What’s happened since, however, is that telescopes have gotten significantly better, and many more bodies of all sorts have been discovered in the solar system which is awesome. But as a casual astronomy observer, I’ve given up hope of holding on to a simple mental model. The solar system is just too weird.

The Ancients and the Asteroids

It’s probably all Plato’s fault. While all of the ancient astronomers, from the Babylonians to the Egyptians, had noticed that some of the stars seemed to wander around relative to the others, it was Plato who posited that the fixed stars were located on one sphere, and the planets on another. That’s about as simple as you can get.

Ptolemy noticed that some of the planets seemed to wiggle around in their wanderings, and broke the planetary sphere by claiming that planets followed epicycles, and that each planet had its own. Others proposed epicycles on the epicycles, fitting the data better, but making for a very complicated system. Copernicus later managed to shrink the epicycles, explaining the motion of the planets by putting the sun at the center of the solar system. But it wouldn’t be until Kepler that we had a truly simple system again: all six planets, now including the earth, all orbited the sun in ellipses. Neat and tidy; the opposite of weird.

When the seventh planet, Uranus, was discovered, it was only a minor complication: just one more of the same thing that we already understood. Ditto the eighth planet, Ceres, in 1801. And then the ninth, Pallas, in 1802. And then the tenth planet, Juno, in 1804 and the eleventh, Vesta in 1807. Wait, what?

From this inspirational talk at 37c3

Today, we’d call these four planets “asteroids”, but for around 50 years, they were legit planets in their own right – except they all shared essentially the same orbit, which didn’t fit our mental schema at all. I don’t know if it was with relief or exasperation that as many, many more objects were discovered in the 1850, they all got collectively demoted from their “planet” status, and never spoken of in grade-school astronomy classes again. Our mental model of the solar system was simple once more.
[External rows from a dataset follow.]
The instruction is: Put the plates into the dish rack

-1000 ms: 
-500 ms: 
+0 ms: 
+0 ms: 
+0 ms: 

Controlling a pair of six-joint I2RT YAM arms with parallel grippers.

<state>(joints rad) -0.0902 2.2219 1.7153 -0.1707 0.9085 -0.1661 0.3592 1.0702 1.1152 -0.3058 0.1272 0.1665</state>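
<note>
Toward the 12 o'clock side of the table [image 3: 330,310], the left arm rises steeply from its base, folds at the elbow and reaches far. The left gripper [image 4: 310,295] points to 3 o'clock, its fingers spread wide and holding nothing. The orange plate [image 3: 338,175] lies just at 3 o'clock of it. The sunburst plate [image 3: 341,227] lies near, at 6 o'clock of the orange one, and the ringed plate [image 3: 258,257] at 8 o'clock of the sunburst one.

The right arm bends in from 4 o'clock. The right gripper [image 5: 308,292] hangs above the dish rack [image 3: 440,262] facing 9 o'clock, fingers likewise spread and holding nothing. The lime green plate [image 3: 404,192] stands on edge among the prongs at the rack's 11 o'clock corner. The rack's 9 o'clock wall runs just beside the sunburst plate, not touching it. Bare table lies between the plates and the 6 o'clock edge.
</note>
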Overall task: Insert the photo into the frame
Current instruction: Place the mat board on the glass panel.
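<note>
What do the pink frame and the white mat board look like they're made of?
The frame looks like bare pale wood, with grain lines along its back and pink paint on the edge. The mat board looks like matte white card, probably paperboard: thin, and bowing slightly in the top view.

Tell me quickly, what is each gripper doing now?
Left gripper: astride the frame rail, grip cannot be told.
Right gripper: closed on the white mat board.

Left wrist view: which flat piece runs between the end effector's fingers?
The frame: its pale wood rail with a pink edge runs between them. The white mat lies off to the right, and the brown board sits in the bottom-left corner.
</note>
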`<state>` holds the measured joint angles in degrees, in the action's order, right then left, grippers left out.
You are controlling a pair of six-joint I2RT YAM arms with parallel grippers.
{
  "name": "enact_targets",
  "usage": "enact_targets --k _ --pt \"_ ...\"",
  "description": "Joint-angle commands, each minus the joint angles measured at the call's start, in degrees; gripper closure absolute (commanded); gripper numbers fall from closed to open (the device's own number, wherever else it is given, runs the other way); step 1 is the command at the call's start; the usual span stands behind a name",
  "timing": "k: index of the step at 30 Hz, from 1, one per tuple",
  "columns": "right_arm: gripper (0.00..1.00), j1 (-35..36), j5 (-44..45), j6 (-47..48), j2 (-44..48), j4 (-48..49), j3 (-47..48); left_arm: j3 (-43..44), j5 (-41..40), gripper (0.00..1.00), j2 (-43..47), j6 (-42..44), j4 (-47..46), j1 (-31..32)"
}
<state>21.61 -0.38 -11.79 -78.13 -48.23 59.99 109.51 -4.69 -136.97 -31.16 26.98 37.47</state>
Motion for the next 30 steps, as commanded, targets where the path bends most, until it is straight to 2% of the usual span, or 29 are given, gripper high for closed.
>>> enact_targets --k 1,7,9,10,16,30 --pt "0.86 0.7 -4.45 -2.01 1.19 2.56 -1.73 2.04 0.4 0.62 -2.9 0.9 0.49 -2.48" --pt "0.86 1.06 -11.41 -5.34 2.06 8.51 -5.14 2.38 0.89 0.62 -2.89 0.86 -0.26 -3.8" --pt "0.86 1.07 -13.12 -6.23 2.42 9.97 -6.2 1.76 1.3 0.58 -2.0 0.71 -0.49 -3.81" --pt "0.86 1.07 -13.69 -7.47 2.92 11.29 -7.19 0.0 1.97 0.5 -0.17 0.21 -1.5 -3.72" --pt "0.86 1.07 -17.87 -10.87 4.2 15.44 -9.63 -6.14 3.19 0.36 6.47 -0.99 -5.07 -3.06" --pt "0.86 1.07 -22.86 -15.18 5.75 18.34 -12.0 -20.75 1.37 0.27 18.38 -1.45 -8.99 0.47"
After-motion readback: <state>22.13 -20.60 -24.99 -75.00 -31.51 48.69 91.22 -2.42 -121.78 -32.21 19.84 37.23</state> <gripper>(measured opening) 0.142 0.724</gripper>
But the asteroids are awesome. Vesta, for instance, suffered a gigantic collision, and over 15,000 tiny asteroids are thought to be chunks that split off, some of which rain down on the earth as meteorites. In that way, Vesta is the poster child of the weird solar system, even among the poster-children asteroids. And this is why NASA sending recent probes to Psyche and to the Trojan asteroids is particularly exciting.

Pluto and the TNOs

In the same era as the asteroid discoveries, the solar system’s eighth and outermost planet, Neptune, was discovered. The geopolitics of its discovery are a fascinating subject, but as far as our mental model of the solar system goes, it was just another planet.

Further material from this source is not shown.